> _TASK BRIEF_
Below are lines of data. Give the number of them that contain the string "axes", and nothing else.

> _Records from a dataset_

____

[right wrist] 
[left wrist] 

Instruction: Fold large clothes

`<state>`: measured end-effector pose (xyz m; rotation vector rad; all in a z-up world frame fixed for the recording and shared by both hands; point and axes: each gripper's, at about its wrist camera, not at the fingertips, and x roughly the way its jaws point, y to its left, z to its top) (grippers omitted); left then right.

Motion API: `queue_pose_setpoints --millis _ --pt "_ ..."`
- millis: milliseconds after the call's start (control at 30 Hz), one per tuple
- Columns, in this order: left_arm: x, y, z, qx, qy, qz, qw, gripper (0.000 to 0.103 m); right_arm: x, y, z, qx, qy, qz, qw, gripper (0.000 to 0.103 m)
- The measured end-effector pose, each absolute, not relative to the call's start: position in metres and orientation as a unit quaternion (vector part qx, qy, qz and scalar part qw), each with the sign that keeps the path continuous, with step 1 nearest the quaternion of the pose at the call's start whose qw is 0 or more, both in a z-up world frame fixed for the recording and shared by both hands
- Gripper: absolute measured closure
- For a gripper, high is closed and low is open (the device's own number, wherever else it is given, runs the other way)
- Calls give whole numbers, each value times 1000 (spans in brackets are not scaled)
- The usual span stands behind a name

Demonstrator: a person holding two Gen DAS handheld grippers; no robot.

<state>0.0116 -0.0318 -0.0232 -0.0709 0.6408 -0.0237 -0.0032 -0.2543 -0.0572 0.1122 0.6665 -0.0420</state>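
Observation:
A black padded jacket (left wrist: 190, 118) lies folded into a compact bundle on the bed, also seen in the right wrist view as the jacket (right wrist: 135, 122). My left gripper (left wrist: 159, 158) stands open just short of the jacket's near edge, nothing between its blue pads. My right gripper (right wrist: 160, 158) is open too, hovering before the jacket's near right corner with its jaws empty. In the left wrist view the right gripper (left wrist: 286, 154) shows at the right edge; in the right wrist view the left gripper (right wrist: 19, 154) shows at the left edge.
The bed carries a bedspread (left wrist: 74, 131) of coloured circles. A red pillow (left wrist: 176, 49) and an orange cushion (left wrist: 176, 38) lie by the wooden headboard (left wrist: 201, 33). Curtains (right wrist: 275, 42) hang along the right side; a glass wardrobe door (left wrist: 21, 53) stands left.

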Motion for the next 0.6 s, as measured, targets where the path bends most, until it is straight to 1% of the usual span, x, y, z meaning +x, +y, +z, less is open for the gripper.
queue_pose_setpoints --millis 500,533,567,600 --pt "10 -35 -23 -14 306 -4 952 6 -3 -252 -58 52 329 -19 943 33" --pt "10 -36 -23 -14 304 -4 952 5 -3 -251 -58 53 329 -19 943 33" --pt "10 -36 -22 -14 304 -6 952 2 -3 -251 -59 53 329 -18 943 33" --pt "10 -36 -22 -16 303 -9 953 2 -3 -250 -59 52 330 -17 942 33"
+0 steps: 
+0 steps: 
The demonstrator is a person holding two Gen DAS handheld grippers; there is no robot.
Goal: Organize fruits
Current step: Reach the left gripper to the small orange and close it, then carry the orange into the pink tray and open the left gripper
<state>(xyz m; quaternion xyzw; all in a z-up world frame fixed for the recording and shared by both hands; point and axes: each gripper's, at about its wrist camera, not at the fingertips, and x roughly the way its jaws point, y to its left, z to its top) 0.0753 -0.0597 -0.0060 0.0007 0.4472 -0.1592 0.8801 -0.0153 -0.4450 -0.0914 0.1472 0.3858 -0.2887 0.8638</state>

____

> _RESPONSE BELOW_
2